━━━ DATA SEGMENT ━━━

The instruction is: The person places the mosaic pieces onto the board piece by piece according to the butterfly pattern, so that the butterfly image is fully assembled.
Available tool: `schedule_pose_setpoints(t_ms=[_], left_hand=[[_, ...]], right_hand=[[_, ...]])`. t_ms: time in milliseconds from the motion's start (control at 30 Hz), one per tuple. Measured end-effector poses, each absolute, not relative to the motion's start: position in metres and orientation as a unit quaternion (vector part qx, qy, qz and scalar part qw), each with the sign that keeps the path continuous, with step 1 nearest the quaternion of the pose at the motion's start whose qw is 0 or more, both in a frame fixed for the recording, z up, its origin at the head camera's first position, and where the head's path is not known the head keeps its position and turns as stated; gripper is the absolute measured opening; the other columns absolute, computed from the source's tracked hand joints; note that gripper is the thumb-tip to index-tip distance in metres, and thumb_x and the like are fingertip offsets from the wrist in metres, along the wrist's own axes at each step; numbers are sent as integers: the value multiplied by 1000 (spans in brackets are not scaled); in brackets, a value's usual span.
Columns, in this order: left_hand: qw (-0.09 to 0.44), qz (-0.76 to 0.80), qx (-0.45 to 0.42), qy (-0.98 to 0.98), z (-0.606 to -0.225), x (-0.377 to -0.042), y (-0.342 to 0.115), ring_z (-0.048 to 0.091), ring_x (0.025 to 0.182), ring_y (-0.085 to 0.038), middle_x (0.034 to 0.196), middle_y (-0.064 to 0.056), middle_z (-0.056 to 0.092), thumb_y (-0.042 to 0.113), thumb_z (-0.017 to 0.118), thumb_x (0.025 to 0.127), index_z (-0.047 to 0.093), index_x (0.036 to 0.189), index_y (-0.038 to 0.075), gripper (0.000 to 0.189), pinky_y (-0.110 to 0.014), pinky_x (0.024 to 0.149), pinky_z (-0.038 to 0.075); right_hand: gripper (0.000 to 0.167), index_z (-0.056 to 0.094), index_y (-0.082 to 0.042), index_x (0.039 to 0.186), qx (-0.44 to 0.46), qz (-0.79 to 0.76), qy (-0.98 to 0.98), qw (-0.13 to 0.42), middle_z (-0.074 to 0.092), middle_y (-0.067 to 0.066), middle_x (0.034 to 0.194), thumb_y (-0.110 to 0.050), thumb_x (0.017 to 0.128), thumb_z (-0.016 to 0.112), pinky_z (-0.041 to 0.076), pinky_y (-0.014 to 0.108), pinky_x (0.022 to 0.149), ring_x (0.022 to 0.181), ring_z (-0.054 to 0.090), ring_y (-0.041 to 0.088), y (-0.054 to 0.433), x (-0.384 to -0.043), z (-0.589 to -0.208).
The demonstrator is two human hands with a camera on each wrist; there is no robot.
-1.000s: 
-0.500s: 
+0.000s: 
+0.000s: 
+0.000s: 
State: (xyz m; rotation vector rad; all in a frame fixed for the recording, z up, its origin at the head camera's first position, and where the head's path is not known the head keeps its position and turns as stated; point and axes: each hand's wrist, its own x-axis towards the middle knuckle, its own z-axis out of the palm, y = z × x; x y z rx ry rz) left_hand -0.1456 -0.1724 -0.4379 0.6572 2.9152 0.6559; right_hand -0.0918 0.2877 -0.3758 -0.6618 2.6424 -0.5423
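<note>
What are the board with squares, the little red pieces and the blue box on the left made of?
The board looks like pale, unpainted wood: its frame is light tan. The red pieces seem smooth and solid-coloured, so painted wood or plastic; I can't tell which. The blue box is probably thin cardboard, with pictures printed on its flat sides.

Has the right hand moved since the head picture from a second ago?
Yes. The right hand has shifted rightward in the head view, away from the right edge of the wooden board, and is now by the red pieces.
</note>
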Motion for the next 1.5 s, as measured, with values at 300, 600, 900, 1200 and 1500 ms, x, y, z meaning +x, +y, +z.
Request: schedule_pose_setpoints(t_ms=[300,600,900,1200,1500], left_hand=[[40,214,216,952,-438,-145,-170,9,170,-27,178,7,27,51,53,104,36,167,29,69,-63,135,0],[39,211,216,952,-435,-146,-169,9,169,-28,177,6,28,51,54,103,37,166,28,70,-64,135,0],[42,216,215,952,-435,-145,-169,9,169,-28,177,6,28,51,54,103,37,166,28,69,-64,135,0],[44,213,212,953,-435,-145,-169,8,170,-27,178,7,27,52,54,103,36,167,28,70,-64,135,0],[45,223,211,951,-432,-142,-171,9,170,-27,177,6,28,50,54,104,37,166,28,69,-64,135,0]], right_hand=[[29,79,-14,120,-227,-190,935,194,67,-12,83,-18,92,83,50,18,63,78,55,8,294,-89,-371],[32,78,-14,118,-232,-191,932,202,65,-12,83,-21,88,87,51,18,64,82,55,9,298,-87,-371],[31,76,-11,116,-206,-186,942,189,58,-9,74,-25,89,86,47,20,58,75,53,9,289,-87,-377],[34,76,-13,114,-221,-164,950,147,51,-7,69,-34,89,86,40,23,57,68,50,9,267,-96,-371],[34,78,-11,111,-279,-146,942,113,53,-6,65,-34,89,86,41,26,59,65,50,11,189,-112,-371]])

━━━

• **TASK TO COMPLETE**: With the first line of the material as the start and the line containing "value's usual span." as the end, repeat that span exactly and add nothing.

• **OUTPUT BELOW**:
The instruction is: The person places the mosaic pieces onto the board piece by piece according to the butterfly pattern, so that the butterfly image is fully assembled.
Available tool: `schedule_pose_setpoints(t_ms=[_], left_hand=[[_, ...]], right_hand=[[_, ...]])`. t_ms: time in milliseconds from the motion's start (control at 30 Hz), one per tuple. Measured end-effector poses, each absolute, not relative to the motion's start: position in metres and orientation as a unit quaternion (vector part qx, qy, qz and scalar part qw), each with the sign that keeps the path continuous, with step 1 nearest the quaternion of the pose at the motion's start whose qw is 0 or more, both in a frame fixed for the recording, z up, its origin at the head camera's first position, and where the head's path is not known the head keeps its position and turns as stated; gripper is the absolute measured opening; the other columns absolute, computed from the source's tracked hand joints; note that gripper is the thumb-tip to index-tip distance in metres, and thumb_x and the like are fingertip offsets from the wrist in metres, along the wrist's own axes at each step; numbers are sent as integers: the value multiplied by 1000 (spans in brackets are not scaled); in brackets, a value's usual span.

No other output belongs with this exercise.